The Mont St Jean ridge, chosen by Wellington as the ground on which he would make his stand after the retreat from Quatre Bras, was a defensive line in the exact image of Torres Vedras of the Peninsula, a natural fortification, a barrier against which, he hoped, the enemy forces would throw themselves and be wrecked in the process. The difference, however, was that the Portugal campaign had been long and drawn-out, a trial of patience and delay. This next battle would be warfare at its rawest and most concentrated, conflict distilled into a single day, as if Wellington and Napoleon had conspired to boil down the military art into its ultimate, bloody essence.
‘I had never yet heard of a battle in which everybody was killed,’ thought Lt. John Kincaid of the 95th Rifles. ‘But this seemed likely to be an exception.’

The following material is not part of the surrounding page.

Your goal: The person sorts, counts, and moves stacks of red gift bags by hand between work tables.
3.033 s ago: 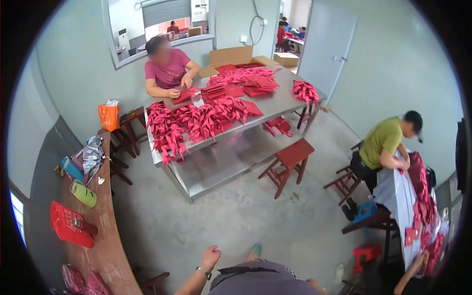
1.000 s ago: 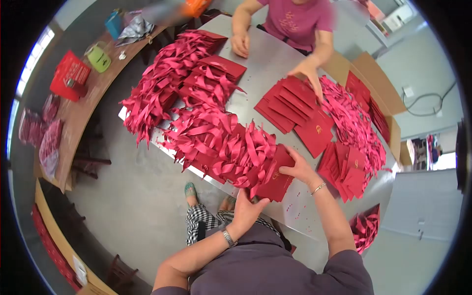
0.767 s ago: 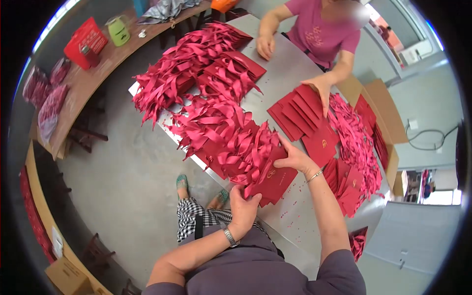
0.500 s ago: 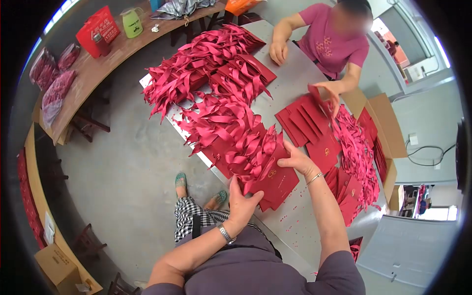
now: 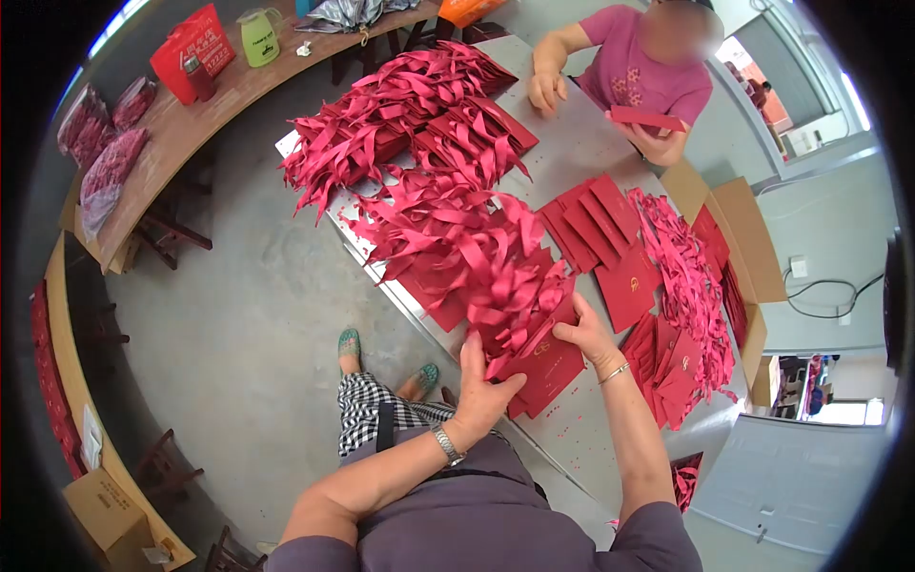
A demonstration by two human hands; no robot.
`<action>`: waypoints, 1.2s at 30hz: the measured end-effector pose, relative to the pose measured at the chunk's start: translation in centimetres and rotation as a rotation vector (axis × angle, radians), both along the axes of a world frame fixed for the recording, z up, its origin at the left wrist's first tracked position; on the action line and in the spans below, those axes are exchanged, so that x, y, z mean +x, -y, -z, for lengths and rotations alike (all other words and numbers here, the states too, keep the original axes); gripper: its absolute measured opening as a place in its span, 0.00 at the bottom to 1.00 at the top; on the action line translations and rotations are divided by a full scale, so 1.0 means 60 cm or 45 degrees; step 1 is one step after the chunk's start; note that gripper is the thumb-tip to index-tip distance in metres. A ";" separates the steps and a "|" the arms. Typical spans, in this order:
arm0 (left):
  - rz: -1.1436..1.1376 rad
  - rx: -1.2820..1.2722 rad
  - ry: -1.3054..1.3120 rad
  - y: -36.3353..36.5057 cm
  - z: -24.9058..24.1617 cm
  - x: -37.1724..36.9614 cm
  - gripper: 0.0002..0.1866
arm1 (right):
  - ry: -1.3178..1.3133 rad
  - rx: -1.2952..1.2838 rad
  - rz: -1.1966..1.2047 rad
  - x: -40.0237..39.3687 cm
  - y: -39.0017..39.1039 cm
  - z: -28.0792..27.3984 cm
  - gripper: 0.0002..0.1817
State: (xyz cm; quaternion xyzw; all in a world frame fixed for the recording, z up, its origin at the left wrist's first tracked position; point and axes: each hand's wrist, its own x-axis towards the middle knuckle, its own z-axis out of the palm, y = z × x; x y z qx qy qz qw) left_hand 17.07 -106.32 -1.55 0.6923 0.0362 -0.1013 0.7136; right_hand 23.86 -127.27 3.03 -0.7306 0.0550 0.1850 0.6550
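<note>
A row of flat red gift bags (image 5: pixel 550 373) with a gold logo and crimson ribbons lies along the near part of the grey table. My left hand (image 5: pixel 484 389) grips the near end of this row from the left, its fingers partly hidden behind ribbons. From the right side my right hand (image 5: pixel 589 336) holds the same bags, thumb on the front face. Loose ribbons (image 5: pixel 467 234) spill over the bags ahead of both hands. More ribboned bags (image 5: pixel 396 110) are heaped farther off.
Across the table (image 5: pixel 553 481) a co-worker holds a red bag (image 5: pixel 646 119). To my right lie red bags without visible ribbons (image 5: pixel 629 286), a ribbon pile (image 5: pixel 681 286) and an open cardboard box (image 5: pixel 748 238). A curved wooden bench (image 5: pixel 229 105) stands at left.
My hands and the near end of the bag row have shifted slightly right and toward me. The co-worker has lifted a red bag off the stack, up toward their chest.
</note>
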 end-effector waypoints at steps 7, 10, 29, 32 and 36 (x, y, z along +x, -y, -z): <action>0.111 -0.287 -0.047 0.015 -0.001 -0.025 0.49 | 0.148 0.071 0.169 -0.056 0.003 -0.010 0.50; 0.181 0.038 0.157 0.012 -0.023 -0.024 0.48 | 0.169 0.037 0.324 -0.086 0.018 -0.009 0.43; 1.057 0.174 0.942 0.068 0.012 0.045 0.50 | 0.472 -1.128 0.226 -0.378 0.068 0.010 0.35; 1.170 0.169 0.919 0.070 0.003 0.045 0.53 | 0.288 -0.570 0.400 -0.382 0.066 0.049 0.35; 1.105 0.178 1.002 0.069 -0.023 0.047 0.54 | 0.347 -0.774 0.335 -0.376 0.055 0.051 0.36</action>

But there was still hope. An hour before midnight, on the night before the battle, the terms of the deal between the two armies which faced Napoleon were finally sealed. Blücher, at Wavre, received full details of the Anglo-Allied army’s position, and heard Wellington’s request for the assistance of one corps. ‘Gneisenau has given in,’ Blücher told the British officer waiting for a reply. ‘We are going to join the Duke.’ He promised to lead the troops himself against the enemy’s right flank as soon as Napoleon made any move against the Duke. The two armies would cooperate after all.
But the day ahead would stretch their fragile trust to breaking-point. William Siborne would find that it had still not been repaired when he came to make his Model.